Hepimizin korkulu rüyasıdır... Gözümüz bir anlığına yakıt göstergesine takılır ve ibrenin en dipte, hatta kırmızı ışığın da yanıp söndüğünü görürüz. En yakın benzin istasyonu kilometrelerce uzaktadır ve içimizi "Ya yolda kalırsam?" endişesi kaplar. Peki depo tam anlamıyla sıfıra ulaştığında motorun içinde neler yaşanır?
Birçok sürücü, yakıt bitince tek sorunun otomobili yeniden çalıştırmak olduğunu düşünür. Oysa durum bundan çok daha karmaşıktır. Özellikle benzinli ve dizel motorlar arasında bu konuda dağlar kadar fark var. Yakıtın bitmesi sadece motoru susturmakla kalmaz, aynı zamanda yakıt pompası, enjektörler ve filtreler gibi kritik parçalara beklenmedik zararlar verebilir.


Benzinli bir otomobilde yakıtınız bittiğinde motor teklemeye başlar ve kısa bir süre sonra stop eder. Genellikle en büyük risk, yukarıda bahsettiğimiz yakıt pompasının zarar görmesi ve filtrenin tıkanmasıdır. Çoğu durumda depoya yeniden benzin doldurduktan sonra marşa birkaç saniye basılı tutarak veya kontağı birkaç kez açıp kapatarak yakıt sisteminin havayı atmasını sağlayabilir ve motoru yeniden çalıştırabilirsiniz. Hasar riski olsa da dizel otomobillere kıyasla sorun daha basit bir şekilde çözülebilir.

Eğer dizel bir otomobil kullanıyorsanız yakıtınızın bitmesi çok daha büyük bir sorundur. Dizel motorların yakıt sistemleri, benzinlilere göre çok daha hassas ve yüksek basınçlıdır.
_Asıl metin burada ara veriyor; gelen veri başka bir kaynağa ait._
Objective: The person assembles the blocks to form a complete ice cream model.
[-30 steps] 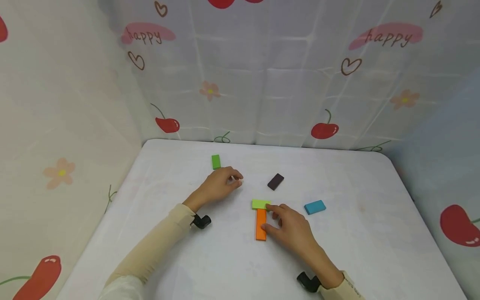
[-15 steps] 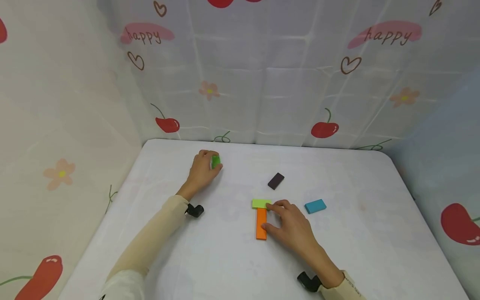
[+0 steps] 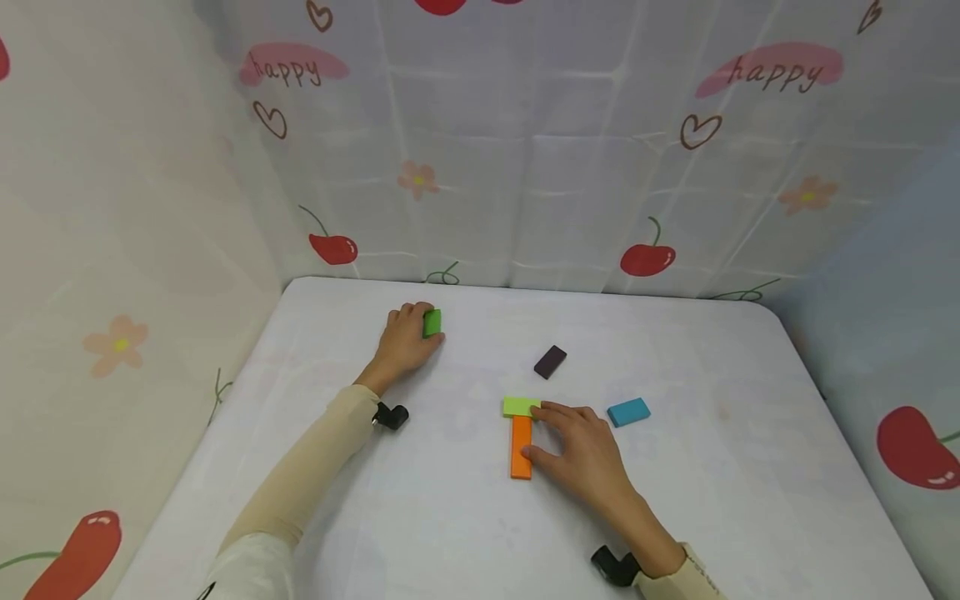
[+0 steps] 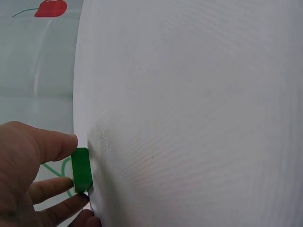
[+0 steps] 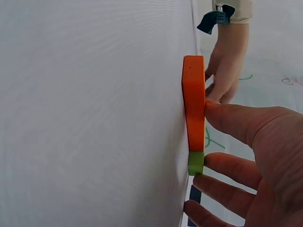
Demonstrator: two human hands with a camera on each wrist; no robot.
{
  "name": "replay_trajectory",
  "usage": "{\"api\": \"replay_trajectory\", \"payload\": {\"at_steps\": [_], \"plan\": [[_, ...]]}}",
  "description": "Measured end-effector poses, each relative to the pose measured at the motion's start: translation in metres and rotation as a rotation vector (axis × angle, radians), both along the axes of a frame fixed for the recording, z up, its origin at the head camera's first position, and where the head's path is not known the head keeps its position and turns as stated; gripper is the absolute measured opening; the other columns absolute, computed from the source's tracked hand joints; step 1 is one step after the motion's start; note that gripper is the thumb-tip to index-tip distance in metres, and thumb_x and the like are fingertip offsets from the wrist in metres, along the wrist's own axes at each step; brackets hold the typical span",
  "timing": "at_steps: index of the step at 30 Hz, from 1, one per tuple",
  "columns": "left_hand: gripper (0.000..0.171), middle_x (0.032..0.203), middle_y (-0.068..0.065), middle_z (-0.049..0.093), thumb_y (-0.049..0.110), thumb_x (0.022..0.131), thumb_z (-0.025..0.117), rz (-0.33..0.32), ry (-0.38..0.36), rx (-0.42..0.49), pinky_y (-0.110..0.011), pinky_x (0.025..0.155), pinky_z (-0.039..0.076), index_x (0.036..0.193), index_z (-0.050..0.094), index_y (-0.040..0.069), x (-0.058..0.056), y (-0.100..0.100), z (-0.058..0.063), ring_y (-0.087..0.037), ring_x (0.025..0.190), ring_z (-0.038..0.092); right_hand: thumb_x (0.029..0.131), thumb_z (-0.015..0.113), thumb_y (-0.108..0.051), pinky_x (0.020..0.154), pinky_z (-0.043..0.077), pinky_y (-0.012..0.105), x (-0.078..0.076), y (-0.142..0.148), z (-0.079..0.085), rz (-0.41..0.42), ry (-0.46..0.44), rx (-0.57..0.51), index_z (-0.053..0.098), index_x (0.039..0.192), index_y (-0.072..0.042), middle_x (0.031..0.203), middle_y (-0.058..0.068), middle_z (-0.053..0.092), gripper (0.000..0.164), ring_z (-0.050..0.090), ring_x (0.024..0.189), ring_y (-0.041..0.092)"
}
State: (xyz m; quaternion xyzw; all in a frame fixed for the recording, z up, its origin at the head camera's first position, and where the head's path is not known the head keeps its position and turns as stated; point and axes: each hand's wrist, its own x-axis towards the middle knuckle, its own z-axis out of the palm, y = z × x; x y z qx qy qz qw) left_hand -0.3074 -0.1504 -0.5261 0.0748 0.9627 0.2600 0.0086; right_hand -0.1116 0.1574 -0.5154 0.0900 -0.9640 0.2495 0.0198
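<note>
At the table's back left, my left hand (image 3: 401,337) pinches a green block (image 3: 432,322) between thumb and fingers. The left wrist view has the same green block (image 4: 82,170) on the white surface, the thumb at one end and fingers at the other. Nearer the middle, my right hand (image 3: 587,454) rests its thumb on an orange block (image 3: 521,450) and a fingertip on a lime-green block (image 3: 519,407). The lime block lies crosswise against the orange one's far end, forming a T. In the right wrist view, the orange block (image 5: 194,104) lies flat.
A dark brown block (image 3: 551,362) lies beyond the lime one, and a blue block (image 3: 628,412) lies to the right of my right hand. The white table (image 3: 720,483) is enclosed by printed curtains (image 3: 525,167) at the back and sides.
My left hand has moved back and left from the middle of the table and taken hold of the green block. The right hand stays at the orange and lime blocks.
</note>
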Motion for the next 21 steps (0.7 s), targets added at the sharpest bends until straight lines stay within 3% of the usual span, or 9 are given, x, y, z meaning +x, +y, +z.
{"api": "replay_trajectory", "payload": {"at_steps": [8,15,21], "plan": [[0.058,0.144,-0.018,0.063,0.033,0.099,0.073,0.006,0.031,-0.017,-0.052,0.100,0.052,0.150,0.057,0.009,-0.0002,0.0000,0.0004,-0.040,0.124,0.056,0.084,0.091,-0.043,0.104,0.052,0.054,0.0008,-0.0002,0.0006,-0.005,-0.021,-0.015,0.075,0.138,-0.021,0.148,0.002,0.071,0.060,0.063,0.129,0.033],[0.060,0.135,-0.014,0.068,0.034,0.098,0.077,0.050,0.021,-0.007,-0.056,0.100,0.055,0.148,0.060,0.008,0.0013,0.0010,0.0042,-0.037,0.125,0.062,0.085,0.090,-0.043,0.106,0.050,0.055,0.0006,0.0002,0.0001,-0.007,-0.022,-0.008,0.075,0.138,-0.021,0.147,0.002,0.071,0.060,0.064,0.129,0.033],[0.049,0.124,-0.019,0.073,0.028,0.101,0.075,0.043,0.054,0.048,-0.051,0.103,0.053,0.141,0.065,0.000,-0.0001,-0.0012,0.0057,-0.038,0.117,0.066,0.085,0.090,-0.043,0.107,0.050,0.055,0.0009,-0.0012,0.0014,-0.005,-0.037,-0.014,0.074,0.138,-0.020,0.148,0.003,0.070,0.060,0.063,0.130,0.033]]}}
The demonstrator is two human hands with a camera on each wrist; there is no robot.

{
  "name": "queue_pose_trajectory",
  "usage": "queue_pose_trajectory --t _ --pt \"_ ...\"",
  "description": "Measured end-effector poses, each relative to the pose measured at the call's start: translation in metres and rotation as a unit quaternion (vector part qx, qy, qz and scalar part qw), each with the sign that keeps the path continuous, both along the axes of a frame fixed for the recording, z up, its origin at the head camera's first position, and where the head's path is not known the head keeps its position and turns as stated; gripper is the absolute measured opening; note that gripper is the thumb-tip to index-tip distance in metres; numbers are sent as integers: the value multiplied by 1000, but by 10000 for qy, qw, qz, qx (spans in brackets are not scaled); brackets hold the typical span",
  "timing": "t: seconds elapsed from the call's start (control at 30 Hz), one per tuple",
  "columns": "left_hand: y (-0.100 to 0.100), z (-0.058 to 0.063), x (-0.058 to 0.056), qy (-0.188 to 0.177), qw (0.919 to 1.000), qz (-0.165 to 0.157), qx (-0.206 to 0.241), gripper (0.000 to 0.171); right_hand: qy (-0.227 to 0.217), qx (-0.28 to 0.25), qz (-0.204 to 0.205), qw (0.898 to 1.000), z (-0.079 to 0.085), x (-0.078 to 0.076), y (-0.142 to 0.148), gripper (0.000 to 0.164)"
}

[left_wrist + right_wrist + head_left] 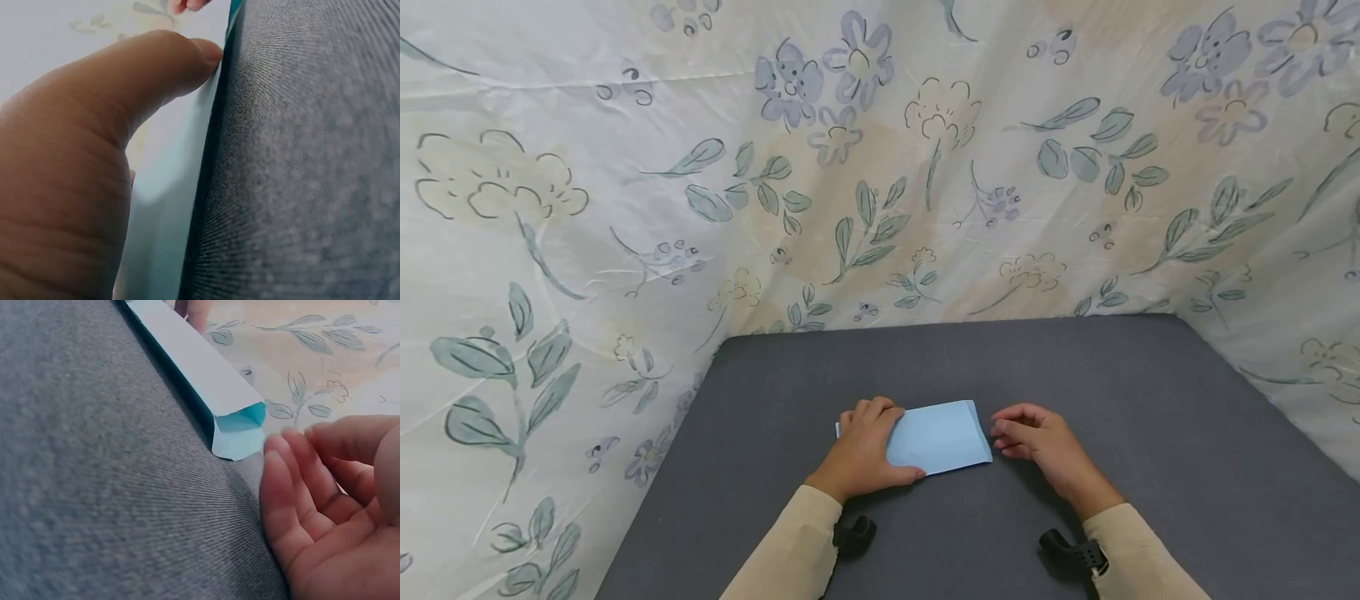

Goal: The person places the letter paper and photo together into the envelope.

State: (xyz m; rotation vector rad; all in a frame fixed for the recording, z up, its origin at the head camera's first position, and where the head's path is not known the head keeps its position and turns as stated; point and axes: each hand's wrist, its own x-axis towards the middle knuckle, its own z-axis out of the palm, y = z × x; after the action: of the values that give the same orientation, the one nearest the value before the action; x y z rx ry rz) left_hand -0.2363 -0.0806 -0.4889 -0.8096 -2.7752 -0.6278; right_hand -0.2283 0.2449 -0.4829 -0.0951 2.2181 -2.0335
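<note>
A light blue paper envelope [942,437] lies flat on the dark grey table. In the right wrist view the right end of the envelope [200,365] gapes, with a short flap sticking out. My left hand [868,450] grips the left part, thumb at the near edge and fingers over the far edge. The thumb [156,69] reaches along that edge in the left wrist view. Just off the gaping end is my right hand [1037,442], its fingers loosely curled and holding nothing. Its fingertips [278,465] are close to the flap.
The grey tabletop [1150,417] spreads around the envelope on all sides. Floral cloth [865,167] hangs behind the table and along its left and right sides. Black straps with cameras sit on both wrists.
</note>
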Motion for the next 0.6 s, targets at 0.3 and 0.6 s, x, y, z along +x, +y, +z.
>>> queue_pose_trajectory --t 0.3,0.6 --pt "-1 -4 -1 75 9995 255 152 83 165 -103 -370 9991 1 -1 7 33" --pt "-2 -4 0 152 9998 79 90 51 143 -157 -350 9992 -1 -2 8 33"
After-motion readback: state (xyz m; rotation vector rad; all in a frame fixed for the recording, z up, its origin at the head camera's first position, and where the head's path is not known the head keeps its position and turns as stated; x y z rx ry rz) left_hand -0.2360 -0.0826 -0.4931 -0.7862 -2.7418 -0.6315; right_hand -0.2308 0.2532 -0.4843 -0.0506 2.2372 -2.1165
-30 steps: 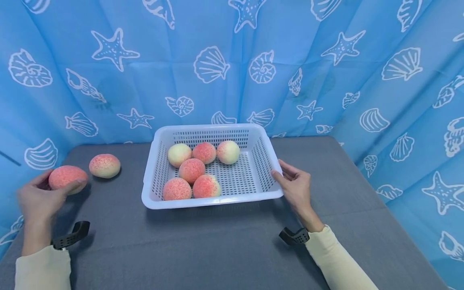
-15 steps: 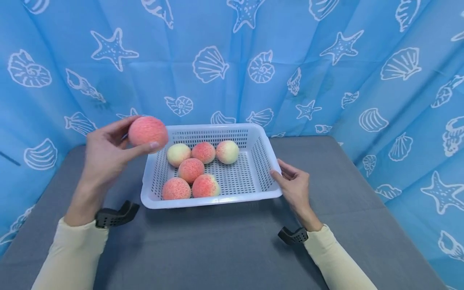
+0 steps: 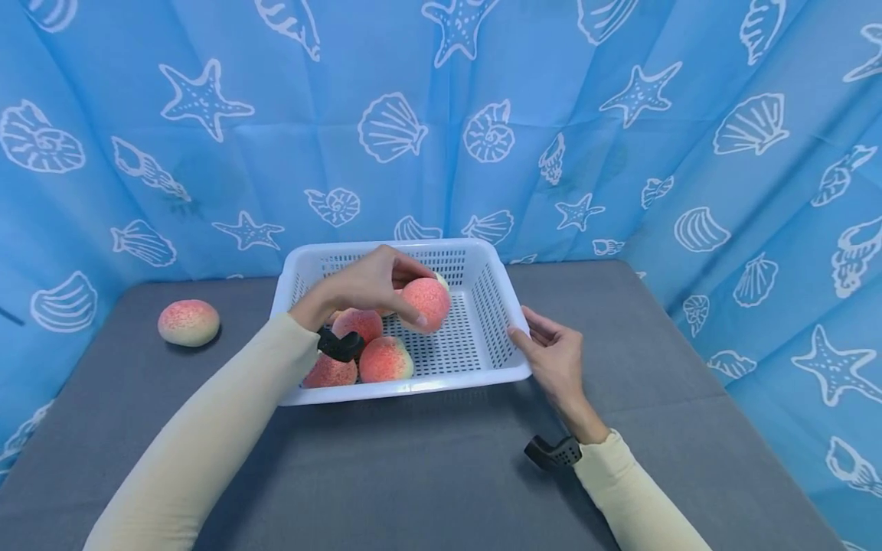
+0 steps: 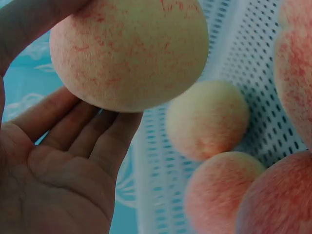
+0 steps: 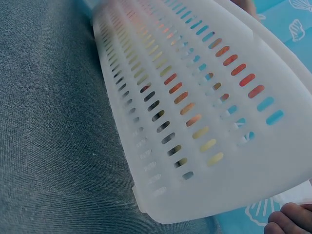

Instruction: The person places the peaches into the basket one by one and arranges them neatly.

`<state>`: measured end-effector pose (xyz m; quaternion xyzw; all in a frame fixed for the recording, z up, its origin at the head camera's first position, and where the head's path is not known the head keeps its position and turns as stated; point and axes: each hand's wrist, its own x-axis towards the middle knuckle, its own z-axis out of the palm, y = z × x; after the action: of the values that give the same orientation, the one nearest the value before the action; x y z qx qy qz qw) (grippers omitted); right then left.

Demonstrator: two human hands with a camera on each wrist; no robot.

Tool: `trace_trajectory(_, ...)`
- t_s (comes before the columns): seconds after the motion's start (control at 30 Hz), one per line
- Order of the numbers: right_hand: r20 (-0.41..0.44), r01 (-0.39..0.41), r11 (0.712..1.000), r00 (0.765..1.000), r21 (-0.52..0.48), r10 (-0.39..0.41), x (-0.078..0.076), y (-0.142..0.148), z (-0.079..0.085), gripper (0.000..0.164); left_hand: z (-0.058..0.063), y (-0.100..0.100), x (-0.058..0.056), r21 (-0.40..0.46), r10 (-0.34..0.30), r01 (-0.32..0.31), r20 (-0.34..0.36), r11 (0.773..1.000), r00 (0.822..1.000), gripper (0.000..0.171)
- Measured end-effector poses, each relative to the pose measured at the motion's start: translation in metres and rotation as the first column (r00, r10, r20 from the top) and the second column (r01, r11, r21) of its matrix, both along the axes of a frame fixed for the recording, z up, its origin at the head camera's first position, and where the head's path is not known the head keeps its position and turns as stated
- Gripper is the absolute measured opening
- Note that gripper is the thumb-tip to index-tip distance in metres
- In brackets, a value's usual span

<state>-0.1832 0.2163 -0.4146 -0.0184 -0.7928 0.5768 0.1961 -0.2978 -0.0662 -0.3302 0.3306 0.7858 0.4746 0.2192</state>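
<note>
My left hand (image 3: 375, 283) grips a pink peach (image 3: 427, 304) over the middle of the white basket (image 3: 455, 376). In the left wrist view the same peach (image 4: 129, 53) shows its pale, red-flecked side, with thumb and fingers around it. Below it in the basket lie several other peaches, among them a red and yellow one (image 3: 387, 360); my left hand and wrist partly hide some of them. At the basket's right end my right hand (image 3: 554, 356) holds the rim, thumb on the upper edge. The right wrist view shows the slotted basket wall (image 5: 195, 122) and some curled fingers (image 5: 292, 219).
One more peach (image 3: 189, 323) rests on the grey tablecloth (image 3: 413, 474) to the left of the basket. Behind the table hangs a blue curtain (image 3: 296, 138) with white shells and starfish. A black wrist mount (image 3: 553, 453) sits on my right wrist.
My left hand has lifted a pink peach from the table's left side and carried it rightward over the basket. My right hand has stayed on the basket's right rim.
</note>
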Motion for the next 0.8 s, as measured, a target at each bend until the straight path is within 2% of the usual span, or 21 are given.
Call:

Dizel otomobillerde yakıt bittiğinde yaşanan en büyük problem, sistemin "hava yapmasıdır." Dizel yakıt sistemi, içinde hiç hava boşluğu olmadan çalışacak şekilde tasarlanmıştır. Yakıt bittiğinde, yakıt pompası depodan hava emer ve bu hava, yakıt borularına ve enjektörlere dolar.
Depoya yeniden motorin doldursanız bile sistemdeki bu hava nedeniyle motor çalışmaz çünkü enjektörlere yakıt yerine basınçlı hava gider. Bu havanın sistemden atılması (tahliye edilmesi) gerekir ki bu işlem genellikle özel pompalar ve ustalık gerektiren manuel yöntemlerle yapılır. Modern dizel otomobillerde bu işlemi kendi başınıza yapmanız neredeyse imkânsızdır ve mutlaka bir servise veya yol yardımına ihtiyacınız olur. Daha da kötüsü, hava yapmış bir sistemi çalıştırmak için marşa sürekli basmak, yakıt pompasını ve enjektörleri yağlayıcı özelliği olan motorin olmadan kuru çalışmaya zorlar ve bu durum inanın çok daha kötü bir senaryonun başlangıcı.
Sonuç olarak otomobilinizin yakıt ışığını bir uyarı olarak değil, bir "son çağrı" olarak görmelisiniz. Depoyu düzenli olarak çeyrek deponun üzerinde tutmak, hem sizi yolda kalmaktan kurtarır hem de otomobilinizin yakıt pompasının yaratacağı külfetli arızalardan korur.